◆ **DATA FOR PROCESSING**
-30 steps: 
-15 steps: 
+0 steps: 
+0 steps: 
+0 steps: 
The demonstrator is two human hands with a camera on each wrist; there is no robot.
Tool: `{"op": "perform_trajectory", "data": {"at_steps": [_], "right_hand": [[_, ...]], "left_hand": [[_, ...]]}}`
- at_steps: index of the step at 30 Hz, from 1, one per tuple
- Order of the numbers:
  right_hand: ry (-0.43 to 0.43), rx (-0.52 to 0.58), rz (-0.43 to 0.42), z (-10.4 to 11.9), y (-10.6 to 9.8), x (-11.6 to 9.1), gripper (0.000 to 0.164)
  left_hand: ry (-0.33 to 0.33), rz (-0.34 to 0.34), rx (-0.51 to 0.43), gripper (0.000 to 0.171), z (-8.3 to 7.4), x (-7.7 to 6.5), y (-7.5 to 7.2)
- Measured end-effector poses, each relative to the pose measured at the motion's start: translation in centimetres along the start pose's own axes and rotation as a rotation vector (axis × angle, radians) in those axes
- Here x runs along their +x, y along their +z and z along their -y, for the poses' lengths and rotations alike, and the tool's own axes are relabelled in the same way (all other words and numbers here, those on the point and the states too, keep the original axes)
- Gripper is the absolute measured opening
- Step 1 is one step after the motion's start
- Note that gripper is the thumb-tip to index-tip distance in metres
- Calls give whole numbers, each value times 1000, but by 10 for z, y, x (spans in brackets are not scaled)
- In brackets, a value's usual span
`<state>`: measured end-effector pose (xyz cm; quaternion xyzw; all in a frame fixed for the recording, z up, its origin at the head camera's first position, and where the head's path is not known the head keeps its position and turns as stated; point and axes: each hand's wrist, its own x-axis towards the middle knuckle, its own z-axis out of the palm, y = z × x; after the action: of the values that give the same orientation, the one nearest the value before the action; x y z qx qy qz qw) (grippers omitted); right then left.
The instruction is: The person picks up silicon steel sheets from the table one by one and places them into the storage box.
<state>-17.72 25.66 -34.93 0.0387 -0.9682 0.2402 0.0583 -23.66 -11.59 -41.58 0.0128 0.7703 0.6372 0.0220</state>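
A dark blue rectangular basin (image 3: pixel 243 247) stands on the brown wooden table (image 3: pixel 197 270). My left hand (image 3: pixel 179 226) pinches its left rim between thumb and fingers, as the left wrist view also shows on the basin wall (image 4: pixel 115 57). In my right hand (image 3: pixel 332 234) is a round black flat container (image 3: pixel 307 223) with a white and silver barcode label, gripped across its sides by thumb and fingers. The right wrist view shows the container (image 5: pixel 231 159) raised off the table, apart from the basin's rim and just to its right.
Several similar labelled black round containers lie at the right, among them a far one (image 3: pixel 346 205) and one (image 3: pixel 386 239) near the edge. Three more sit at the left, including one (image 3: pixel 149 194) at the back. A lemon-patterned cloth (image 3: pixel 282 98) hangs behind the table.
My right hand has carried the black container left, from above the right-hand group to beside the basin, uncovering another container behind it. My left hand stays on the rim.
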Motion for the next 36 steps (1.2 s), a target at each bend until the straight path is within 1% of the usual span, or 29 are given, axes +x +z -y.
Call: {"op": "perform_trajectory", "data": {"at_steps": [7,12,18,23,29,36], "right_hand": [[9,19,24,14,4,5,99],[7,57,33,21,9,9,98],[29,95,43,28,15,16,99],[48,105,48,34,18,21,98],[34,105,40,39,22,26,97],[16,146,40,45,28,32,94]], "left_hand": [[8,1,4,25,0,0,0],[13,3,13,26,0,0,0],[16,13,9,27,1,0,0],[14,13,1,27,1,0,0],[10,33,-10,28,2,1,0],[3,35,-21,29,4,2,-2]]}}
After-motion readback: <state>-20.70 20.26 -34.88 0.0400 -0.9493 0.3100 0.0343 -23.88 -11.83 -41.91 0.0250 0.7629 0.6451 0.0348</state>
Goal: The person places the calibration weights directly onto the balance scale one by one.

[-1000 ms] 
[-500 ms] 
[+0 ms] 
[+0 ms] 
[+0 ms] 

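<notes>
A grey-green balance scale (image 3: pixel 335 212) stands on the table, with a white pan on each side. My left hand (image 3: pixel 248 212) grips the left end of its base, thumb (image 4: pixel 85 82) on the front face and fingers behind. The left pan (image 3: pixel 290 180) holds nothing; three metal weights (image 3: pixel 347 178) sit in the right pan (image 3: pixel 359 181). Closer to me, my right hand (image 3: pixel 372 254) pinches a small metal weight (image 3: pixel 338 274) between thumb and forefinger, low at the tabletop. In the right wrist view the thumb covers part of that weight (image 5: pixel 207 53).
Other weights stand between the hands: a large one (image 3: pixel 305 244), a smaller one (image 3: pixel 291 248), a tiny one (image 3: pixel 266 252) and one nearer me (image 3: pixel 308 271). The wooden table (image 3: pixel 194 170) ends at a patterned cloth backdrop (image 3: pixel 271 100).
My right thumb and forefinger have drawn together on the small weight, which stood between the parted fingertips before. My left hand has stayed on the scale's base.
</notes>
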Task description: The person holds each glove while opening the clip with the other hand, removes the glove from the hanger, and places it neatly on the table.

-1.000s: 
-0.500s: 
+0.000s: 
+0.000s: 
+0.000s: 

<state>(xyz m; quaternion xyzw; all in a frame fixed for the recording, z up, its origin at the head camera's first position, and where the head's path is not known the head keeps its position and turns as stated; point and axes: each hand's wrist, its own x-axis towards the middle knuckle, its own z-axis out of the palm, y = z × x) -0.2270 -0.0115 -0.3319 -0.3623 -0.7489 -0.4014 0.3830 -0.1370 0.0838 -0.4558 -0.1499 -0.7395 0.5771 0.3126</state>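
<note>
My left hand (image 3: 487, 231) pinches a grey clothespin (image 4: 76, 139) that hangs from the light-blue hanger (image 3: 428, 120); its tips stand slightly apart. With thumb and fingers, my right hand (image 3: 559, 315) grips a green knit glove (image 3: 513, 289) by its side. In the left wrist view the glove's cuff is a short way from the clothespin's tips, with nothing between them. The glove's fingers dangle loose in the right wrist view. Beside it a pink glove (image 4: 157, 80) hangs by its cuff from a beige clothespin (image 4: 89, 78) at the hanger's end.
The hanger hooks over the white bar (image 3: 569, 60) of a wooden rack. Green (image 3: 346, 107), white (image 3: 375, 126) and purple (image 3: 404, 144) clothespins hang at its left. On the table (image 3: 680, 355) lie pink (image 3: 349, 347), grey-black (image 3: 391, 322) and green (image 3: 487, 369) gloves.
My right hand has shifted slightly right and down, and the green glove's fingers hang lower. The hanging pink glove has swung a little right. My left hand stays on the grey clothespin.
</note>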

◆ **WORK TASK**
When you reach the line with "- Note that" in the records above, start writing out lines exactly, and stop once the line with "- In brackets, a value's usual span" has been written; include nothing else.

◆ **RESULT OF THIS EXERCISE**
- Note that gripper is the thumb-tip to index-tip distance in metres
- Calls give whole numbers, each value times 1000, but by 10 for z, y, x (spans in brackets are not scaled)
- In brackets, a value's usual span

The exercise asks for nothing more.